**Task to complete:**
Where the data below begins, start duplicating lines exactly, and finish with the line containing "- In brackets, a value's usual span"; add nothing else. Leave the pictures out.

**Data:**
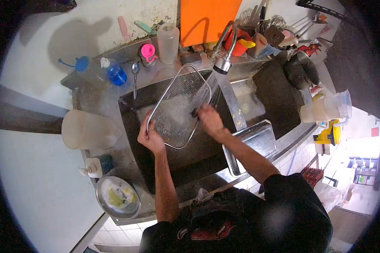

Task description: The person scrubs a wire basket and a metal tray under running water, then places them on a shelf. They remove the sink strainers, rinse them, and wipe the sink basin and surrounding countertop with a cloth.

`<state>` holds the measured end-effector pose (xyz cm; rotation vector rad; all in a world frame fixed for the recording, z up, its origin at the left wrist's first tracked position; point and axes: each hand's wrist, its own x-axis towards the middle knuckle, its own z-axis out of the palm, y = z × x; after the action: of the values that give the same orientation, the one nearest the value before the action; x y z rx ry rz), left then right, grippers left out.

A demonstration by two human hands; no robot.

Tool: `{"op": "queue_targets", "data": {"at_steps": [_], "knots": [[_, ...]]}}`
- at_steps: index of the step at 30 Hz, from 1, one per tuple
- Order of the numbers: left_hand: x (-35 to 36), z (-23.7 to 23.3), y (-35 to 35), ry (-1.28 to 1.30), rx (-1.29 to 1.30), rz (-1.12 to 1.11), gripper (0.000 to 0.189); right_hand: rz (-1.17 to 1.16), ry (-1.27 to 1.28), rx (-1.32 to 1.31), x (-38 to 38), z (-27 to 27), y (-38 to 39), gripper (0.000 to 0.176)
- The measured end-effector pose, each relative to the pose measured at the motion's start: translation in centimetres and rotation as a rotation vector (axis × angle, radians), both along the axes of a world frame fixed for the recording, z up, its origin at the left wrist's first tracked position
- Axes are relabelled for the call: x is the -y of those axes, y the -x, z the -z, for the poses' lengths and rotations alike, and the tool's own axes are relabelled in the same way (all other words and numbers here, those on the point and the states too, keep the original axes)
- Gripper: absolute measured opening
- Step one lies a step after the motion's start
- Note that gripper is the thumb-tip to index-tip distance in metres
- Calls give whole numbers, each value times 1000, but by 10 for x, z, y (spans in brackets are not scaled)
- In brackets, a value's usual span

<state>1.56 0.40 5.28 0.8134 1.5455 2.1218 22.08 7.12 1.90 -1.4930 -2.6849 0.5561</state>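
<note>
A rectangular wire mesh basket is tilted over the left sink basin. My left hand grips the basket's rim at its lower left side. From the tap's spray head, water streams down onto the mesh. My right hand is at the basket's right side, in the spray, with its fingers closed around a small dark thing too hidden to name. A metal tray rests on the sink edge under my right forearm.
On the left counter are a large plastic container, a pump bottle and a round bowl with a sponge. Bottles and a clear jug line the back. Utensils and a plastic pitcher stand at the right.
</note>
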Motion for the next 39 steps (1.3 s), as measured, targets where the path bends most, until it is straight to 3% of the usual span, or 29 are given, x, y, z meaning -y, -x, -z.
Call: {"op": "queue_targets", "data": {"at_steps": [1, 3, 8, 12, 15, 18, 21, 25, 26, 28, 29, 30, 31, 33, 36, 39], "knots": [[-3, -1, -1, 17, 8, -13, 32, 47, 41, -8, 9, -2, 9, 30], [-8, 4, -3, 12, 80, -17, 33, -214, 87, -143, 37, 10, 23, 30], [-5, 13, 5, -25, 227, -48, 35, 43, 167, -418, 32, 8, 51, 25], [-14, -2, 12, 43, 161, -14, 36, 129, 354, -799, 62, -14, 74, 21], [-8, 7, 20, 48, 159, -16, 35, -170, 384, -724, 58, -8, 61, 20], [-7, 14, 16, 40, 319, -39, 34, 48, 311, -469, 38, 1, 52, 20], [-14, 19, 4, 18, 353, -10, 34, 115, 311, -614, 54, -19, 72, 21], [-2, 33, 19, 13, 303, -29, 36, -182, 452, -408, 39, -29, 44, 17], [2, 44, 21, 6, 291, -46, 36, -211, 290, -480, 28, -20, 31, 16], [11, 39, 16, 79, 443, -60, 37, 23, 73, -556, -1, -21, 20, 22], [17, 36, 15, 114, 514, -70, 37, 118, -161, -506, -15, -13, 16, 27], [23, 38, 13, 126, 544, -31, 37, 234, -112, -677, -27, -8, 11, 30], [28, 31, 10, 158, 585, -20, 37, 189, -382, -393, -33, -21, 5, 35], [39, 20, -1, 223, 673, 8, 38, 260, -553, -200, -36, -35, 2, 38], [58, 27, -16, 258, 694, 116, 37, 357, -436, -424, -48, -17, -9, 36], [84, 39, -25, 232, 717, 212, 41, 209, -410, -351, -68, 30, -29, 44]]}}
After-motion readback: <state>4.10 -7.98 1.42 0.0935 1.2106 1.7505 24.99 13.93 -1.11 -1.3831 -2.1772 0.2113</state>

**Answer space:**
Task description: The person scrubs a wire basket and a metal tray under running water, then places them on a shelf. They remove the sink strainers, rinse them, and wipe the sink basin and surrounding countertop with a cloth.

`<state>` holds the measured end-effector pose (xyz cm; rotation vector rad; all in a world frame fixed for the recording, z up, its origin at the left wrist's first tracked position; point and axes: each hand's wrist, its own x-axis towards the middle knuckle, its own z-axis out of the palm, y = z × x; after the action: of the values that give the same orientation, the one nearest the value before the action; x y z rx ry rz), left then right, grippers left out.

A demonstration by two human hands; no robot.

Tool: `{"op": "queue_targets", "data": {"at_steps": [_], "knots": [[_, ...]]}}`
- at_steps: index of the step at 30 Hz, from 1, one per tuple
- Order of the numbers: left_hand: x (-35 to 36), z (-23.7 to 23.3), y (-35 to 35), ry (-1.28 to 1.30), rx (-1.29 to 1.30), rz (-1.12 to 1.11), gripper (0.000 to 0.189); right_hand: rz (-1.17 to 1.16), ry (-1.27 to 1.28), rx (-1.32 to 1.31), x (-38 to 38), z (-27 to 27), y (-38 to 39), gripper (0.000 to 0.176)
- The measured end-effector pose, each relative to the pose measured at the motion's start: translation in centimetres and rotation as a rotation vector (axis × angle, radians), both along the axes of a world frame fixed for the recording, z up, its origin at the left wrist's first tracked position
- Axes are relabelled for the call: x is the -y of those axes, y the -x, z the -z, for the poses' lengths and rotations alike, and the tool's own axes are relabelled in the same way (all other words and numbers here, those on the point and the states too, keep the original axes)
- Gripper: absolute measured opening
- Step one lies a step after the motion's start
- Note that gripper is the thumb-tip to index-tip distance in metres
- Calls give whole numbers, each value times 1000, but by 10 for x, z, y (spans in brackets are not scaled)
- In brackets, a value's usual span

This answer has been written out in full.